LA ISLA DE BERGMAN. "Bergman Island" 2021, Mia Hansen-Løve

El cine y la vida de Mia Hansen-Løve han estado siempre imbricados. Por eso, una película como La isla de Bergman cobra sentido atendiendo a la trayectoria de la directora, que después de una relación de casi dos décadas con el también director Olivier Assayas, decide exorcizar en la pantalla los demonios de la ruptura y las dificultades de convivir en pareja cuando se comparten procesos vitales y profesionales. Hansen-Løve encuentra refugio contra ese desgarro en el propio cine y en la figura de un autor en particular, Ingmar Bergman, quien trabajó estos temas en más ocasiones y con mayor intensidad que ningún otro.

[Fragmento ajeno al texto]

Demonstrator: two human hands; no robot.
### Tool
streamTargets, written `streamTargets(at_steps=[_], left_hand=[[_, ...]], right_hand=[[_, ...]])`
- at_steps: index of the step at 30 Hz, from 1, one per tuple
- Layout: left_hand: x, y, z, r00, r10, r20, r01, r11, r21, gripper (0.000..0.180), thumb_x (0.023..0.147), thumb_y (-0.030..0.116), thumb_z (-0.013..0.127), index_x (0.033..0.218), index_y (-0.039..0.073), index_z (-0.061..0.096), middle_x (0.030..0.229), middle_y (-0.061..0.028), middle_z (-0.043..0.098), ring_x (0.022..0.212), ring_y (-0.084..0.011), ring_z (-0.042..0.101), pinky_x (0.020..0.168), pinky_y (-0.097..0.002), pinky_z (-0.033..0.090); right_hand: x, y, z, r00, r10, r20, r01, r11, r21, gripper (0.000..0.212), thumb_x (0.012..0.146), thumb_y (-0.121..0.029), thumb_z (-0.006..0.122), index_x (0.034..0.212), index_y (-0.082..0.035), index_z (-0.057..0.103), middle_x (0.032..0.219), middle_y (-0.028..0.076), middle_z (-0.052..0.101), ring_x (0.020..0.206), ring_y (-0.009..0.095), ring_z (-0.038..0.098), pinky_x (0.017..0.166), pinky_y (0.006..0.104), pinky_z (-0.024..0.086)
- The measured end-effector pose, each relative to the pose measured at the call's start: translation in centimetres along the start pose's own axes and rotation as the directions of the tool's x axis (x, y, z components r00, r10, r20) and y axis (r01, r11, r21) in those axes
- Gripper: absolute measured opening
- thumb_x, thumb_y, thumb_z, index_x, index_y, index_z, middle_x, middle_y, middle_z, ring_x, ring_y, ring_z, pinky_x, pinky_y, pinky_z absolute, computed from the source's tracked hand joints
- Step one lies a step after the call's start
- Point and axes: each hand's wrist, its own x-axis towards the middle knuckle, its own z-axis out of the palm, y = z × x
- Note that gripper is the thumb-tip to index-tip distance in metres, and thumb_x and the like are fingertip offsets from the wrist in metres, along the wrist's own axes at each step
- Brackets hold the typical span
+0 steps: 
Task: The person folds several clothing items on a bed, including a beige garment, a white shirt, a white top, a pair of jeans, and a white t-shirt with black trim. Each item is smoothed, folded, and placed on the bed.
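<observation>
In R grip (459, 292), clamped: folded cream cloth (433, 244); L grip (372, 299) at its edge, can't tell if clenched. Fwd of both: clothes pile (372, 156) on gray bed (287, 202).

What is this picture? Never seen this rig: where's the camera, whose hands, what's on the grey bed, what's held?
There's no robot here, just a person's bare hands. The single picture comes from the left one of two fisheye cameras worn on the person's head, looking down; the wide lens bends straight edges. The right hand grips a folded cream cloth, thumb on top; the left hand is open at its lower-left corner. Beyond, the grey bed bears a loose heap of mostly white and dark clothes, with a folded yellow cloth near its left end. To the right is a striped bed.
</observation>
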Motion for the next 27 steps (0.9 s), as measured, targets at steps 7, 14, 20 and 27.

La isla de Bergman explora cuestiones de calado humano (la emancipación personal, la infidelidad, la creación artística) de manera sencilla, como si se tratara de un cuento. Es una celebración del ejercicio narrativo que se bifurca en dos líneas paralelas, dos historias que nacen una de la otra y que se retroalimentan. La primera tiene como protagonistas a dos cineastas que acuden a trabajar a la isla de Fårö, hogar y escenario de Bergman durante sus últimos cuarenta años, en el mar Báltico. Para fastidio de algunos vecinos, la isla se ha convertido en un gran mausoleo erigido en memoria del maestro sueco, con visitas de turistas, actividades, centros de referencia... allí desembarcan los personajes interpretados por Vicky Krieps y Tim Roth, una pareja que no pasa por su mejor etapa. Ambos se vinculan con el entorno de diferente modo y pocas veces coinciden: ella busca el contacto con la naturaleza (el mar, las dunas) y apartarse de los actos programados (una excursión, un coloquio), mientras que él cumple disciplinadamente con los compromisos de la profesión. En un determinado momento, ella le cuenta la trama que está desarrollando para un futuro proyecto y ahí comienza la segunda película, acerca de una joven con el rostro de Mia Wasikowska que viaja hasta Fårö para asistir a la boda de una amiga de la infancia. El reencuentro con un amor del pasado le hará replantearse sus sentimientos en medio de una situación que ficciona e idealiza lo que le sucede al dúo de cineastas, son dos caras del mismo espejo que se intercalan con inteligencia y sensibilidad.

Lejos de acudir a ningún exceso dramático, Hansen-Løve aplica mesura en el tono y en la puesta en escena. La isla de Bergman no exhibe movimientos de cámara complicados ni recursos que aparten la atención de lo que ella considera importante, que es el relato. Al igual que en sus últimos films, Denis Lenoir se vuelve a hacer cargo de la fotografía y capta sin artificios la luz nórdica y los paisajes que envuelven a los personajes, estableciendo una correlación entre las figuras y el espacio. La articulación visual de los planos da prioridad a las miradas y las conversaciones, todo transcurre a ras de tierra y tiene por objeto permitir que la acción avance con el ritmo adecuado, lo cual no es poco. Puede que, en apariencia, el séptimo largometraje de Mia Hansen-Løve funcione como una fábula sobria y esencial, pero lo cierto es que detrás de su estética austera y de la buena labor de los actores, hay una reflexión muy interesante en torno a la realidad y la invención, además de un ensayo sobre los desencuentros afectivos y un homenaje sincero a uno de los artistas más relevantes del siglo XX, Ingmar Bergman.